Después, en el tiempo que el orate llamaba ya del Último Ciro, los humanos construían escaleras altísimas para asaltar los templos que ellos mismos habían levantado y derribar a sus viejos ídolos. Los pendones caían al suelo y nadie los pisoteaba siquiera. Los que habían luchado por alguno de ellos, los que habían sido perros o cerdos enfermos de rabia, ahora danzaban cogidos de las manos sobre sus propios excrementos y los de sus enemigos. Ocupados en la celebración de esa despreciable paz sin gloria, se habían olvidado de vigilar. Bajo la noche de su historia, una corona de fuego frío iba de un extremo a otro del cielo, señalando el radio de lo muerto.

Entonces, de la sima de la hembra más envilecida salía un ángel. No nacía niño sino hombre. Las piernas de la ramera se abrían hasta descoyuntarse para dar a luz un animal de sangre negra y piel resbalosa como de pez, sordo y mudo, y que tenía los ojos iguales a los de Dios Padre: blancos. Avanzaba por los desiertos sin vida de las naciones, apagando con sus manos quemadas las estrellas.

El ángel que vendría a hacer justicia llegaría por el cielo, volando con lumbre. A la vista de la ciudad que no tendría fronteras, daría nueve vueltas en torno de una espira y de lo alto le llegarían indicaciones, inaudibles para todas las creaturas, sobre cómo y en qué momento descender. Desde su carro de fuego el ángel contemplaría esa ciudad inmensa que imperaba sobre la noche, más rutilante que el cofre de un judío favorito del Demonio. Y tendría un momento de tristeza por lo que iba a hacer.

Ya en la tierra, el loco lo veía correr desnudo, con el falo desenvainado, sobre largos caminos aéreos como listones de plata, entre árboles rectos y blanqueados que no tenían hojas ni daban frutos sino una luz helada y necrofílica. El ángel seguía su carrera a lo largo de una valla de palacios que no terminaba: unos eran bermejos, otros parecían hechos de vidrio, otros se veían deformes como ruinas de bárbaros, otros más tenían en sus muros figuras gigantescas que poseían movimiento.

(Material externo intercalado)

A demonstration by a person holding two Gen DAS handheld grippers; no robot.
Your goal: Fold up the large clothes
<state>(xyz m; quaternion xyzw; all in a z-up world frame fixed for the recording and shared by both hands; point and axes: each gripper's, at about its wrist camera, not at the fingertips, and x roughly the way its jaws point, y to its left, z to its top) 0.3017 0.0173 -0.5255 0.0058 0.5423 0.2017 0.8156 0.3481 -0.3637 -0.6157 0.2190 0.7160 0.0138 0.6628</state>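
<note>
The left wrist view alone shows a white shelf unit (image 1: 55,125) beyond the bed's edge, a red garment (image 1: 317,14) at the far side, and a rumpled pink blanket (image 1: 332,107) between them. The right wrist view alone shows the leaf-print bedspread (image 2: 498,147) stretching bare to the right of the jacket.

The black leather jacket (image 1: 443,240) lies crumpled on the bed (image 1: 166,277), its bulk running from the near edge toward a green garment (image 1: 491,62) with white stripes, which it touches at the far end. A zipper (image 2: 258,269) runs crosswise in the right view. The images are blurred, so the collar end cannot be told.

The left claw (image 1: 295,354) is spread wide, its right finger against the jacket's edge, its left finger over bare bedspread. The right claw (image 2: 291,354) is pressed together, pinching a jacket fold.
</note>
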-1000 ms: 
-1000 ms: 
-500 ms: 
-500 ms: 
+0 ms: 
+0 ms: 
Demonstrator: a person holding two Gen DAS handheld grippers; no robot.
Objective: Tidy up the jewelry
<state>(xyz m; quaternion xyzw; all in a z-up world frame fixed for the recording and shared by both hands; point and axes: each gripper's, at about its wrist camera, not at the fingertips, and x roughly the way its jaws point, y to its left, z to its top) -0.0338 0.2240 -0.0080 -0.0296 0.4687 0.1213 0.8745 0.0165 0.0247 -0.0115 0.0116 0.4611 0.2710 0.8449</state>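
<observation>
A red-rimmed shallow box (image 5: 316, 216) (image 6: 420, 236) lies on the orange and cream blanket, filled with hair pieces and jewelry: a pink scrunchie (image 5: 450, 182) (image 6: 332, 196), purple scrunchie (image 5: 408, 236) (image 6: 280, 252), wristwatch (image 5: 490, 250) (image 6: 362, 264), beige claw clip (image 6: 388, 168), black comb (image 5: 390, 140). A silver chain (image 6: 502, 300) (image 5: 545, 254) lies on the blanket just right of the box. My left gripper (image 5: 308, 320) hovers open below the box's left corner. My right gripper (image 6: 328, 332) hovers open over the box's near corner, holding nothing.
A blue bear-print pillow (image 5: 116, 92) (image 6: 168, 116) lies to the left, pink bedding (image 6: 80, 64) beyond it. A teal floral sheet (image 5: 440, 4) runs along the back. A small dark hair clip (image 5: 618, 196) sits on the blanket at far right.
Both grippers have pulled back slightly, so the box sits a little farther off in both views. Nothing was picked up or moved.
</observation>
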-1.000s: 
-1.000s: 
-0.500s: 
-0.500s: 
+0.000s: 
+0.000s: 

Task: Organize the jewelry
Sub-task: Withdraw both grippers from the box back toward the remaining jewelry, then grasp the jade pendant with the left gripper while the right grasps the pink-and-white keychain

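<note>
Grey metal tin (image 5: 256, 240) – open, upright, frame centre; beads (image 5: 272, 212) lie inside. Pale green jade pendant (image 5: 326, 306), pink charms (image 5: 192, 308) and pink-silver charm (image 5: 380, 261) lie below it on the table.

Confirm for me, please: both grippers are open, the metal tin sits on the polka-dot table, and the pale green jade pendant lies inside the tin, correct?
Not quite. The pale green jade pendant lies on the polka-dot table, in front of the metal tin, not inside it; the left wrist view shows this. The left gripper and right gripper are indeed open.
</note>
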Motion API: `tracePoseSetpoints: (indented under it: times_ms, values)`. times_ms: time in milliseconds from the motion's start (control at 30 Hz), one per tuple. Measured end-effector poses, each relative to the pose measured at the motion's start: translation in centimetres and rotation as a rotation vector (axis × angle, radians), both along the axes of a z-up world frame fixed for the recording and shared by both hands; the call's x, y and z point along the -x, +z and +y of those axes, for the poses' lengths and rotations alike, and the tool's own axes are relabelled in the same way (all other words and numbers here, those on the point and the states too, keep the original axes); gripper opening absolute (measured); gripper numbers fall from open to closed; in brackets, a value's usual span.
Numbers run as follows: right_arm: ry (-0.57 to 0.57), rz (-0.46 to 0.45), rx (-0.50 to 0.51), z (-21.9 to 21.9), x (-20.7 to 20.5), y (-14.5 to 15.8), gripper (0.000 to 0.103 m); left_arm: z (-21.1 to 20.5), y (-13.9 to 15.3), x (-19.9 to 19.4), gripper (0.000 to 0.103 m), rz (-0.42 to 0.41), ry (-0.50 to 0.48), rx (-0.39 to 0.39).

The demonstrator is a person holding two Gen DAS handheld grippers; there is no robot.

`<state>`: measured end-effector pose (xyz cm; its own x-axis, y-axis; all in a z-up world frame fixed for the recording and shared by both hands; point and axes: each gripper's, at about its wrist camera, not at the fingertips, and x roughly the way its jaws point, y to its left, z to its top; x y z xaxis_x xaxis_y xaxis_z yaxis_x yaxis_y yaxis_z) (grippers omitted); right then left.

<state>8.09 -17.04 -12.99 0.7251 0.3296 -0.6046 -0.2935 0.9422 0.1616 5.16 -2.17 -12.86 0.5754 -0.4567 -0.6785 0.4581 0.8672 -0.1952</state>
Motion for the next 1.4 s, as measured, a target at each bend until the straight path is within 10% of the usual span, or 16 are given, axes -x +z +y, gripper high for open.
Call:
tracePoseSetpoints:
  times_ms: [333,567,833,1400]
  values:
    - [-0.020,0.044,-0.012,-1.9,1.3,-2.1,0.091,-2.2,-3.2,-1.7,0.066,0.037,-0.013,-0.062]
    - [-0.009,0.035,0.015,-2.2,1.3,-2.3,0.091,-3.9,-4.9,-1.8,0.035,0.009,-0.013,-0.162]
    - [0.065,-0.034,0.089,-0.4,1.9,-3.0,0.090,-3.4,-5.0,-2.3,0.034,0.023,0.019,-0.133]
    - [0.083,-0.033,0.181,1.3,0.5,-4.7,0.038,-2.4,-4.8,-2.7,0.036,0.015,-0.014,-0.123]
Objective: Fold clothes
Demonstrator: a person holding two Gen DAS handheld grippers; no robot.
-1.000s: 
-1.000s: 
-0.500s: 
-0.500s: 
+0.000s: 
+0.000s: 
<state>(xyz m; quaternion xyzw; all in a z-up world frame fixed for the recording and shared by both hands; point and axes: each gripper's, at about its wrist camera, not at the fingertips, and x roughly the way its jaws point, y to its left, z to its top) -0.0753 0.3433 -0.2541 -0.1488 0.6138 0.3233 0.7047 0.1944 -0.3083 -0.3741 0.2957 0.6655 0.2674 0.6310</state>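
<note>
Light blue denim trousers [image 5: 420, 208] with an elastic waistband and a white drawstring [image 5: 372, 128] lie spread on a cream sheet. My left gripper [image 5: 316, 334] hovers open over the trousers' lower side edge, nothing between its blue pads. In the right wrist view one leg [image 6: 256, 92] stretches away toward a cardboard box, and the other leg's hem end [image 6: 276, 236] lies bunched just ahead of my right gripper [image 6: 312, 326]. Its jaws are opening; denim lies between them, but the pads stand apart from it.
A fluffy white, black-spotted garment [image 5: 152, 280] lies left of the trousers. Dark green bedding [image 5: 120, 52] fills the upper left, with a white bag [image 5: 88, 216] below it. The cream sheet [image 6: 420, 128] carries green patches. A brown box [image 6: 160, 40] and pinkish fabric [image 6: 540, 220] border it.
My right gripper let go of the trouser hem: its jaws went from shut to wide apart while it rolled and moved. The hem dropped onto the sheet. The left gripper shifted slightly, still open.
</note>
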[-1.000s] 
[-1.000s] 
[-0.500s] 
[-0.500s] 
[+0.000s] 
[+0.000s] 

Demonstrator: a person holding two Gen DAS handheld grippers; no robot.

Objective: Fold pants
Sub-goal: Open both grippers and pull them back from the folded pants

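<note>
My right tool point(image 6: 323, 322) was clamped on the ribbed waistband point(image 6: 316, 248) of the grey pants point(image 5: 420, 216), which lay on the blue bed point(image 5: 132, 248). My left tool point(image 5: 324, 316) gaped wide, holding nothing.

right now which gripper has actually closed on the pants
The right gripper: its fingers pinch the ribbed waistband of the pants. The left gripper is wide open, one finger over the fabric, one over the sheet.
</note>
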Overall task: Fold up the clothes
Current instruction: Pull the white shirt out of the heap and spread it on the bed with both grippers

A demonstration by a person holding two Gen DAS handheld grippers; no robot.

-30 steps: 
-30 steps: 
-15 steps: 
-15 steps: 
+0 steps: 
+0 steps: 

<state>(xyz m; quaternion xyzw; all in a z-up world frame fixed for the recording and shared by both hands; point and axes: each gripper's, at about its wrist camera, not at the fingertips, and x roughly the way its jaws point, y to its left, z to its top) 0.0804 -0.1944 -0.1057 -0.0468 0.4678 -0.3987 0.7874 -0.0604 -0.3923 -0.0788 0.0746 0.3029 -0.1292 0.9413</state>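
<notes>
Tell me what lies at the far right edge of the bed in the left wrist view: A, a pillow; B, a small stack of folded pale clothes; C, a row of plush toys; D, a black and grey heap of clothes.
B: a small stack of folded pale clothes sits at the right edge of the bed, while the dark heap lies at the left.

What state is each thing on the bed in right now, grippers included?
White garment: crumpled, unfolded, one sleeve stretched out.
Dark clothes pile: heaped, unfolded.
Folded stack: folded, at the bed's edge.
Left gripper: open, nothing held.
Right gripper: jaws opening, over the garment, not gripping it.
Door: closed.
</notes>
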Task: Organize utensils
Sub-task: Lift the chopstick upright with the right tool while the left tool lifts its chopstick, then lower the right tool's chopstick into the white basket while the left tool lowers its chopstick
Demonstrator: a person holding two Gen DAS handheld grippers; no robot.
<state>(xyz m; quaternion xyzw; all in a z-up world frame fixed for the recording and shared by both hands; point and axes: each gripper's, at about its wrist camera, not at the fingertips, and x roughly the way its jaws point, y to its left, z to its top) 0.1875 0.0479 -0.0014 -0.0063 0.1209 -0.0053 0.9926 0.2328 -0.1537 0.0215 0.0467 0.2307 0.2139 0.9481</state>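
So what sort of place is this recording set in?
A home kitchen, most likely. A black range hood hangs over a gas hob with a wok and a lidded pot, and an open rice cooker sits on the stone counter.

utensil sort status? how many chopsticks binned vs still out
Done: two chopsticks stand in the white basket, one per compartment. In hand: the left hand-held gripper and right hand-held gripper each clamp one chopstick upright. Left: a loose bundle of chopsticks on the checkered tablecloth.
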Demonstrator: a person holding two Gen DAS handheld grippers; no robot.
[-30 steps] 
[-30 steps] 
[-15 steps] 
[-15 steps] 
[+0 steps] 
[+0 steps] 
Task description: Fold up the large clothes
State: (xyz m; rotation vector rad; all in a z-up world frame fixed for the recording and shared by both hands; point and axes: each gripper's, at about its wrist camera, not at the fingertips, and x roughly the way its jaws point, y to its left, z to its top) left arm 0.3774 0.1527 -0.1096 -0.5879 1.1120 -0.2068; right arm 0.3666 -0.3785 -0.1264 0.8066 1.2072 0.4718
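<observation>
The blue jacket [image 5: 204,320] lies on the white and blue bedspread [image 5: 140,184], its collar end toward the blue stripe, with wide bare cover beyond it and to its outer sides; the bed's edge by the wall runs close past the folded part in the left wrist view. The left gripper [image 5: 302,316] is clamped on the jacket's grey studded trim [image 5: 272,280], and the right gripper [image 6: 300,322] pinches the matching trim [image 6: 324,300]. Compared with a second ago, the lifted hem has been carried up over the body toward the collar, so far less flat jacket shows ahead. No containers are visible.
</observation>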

Así se abría paso hasta las bóvedas de los mercaderes y las cunas de sus hijos, hasta los guetos de los infectados con el mal de Sidón, hasta los baños donde echaban sus abortos las falsas vírgenes. Así pintó con sangre los umbrales de las puertas.


Una clave le faltaba al loco, que murió privado de fe y sin comprender lo que había visto. La recibió la noche de su borrachera, pero no quiso tomarla en serio y dejó pasar el tiempo. Hasta que la cigüeña llegó a graznar en la cabecera de la cama de su mujer.

Jacopo Ridolfi se emasculó al día siguiente de saber que había puesto en la entraña de su concubina un hijo de Satán. Y murió desangrado como un perro, sin gloria y sin hoguera.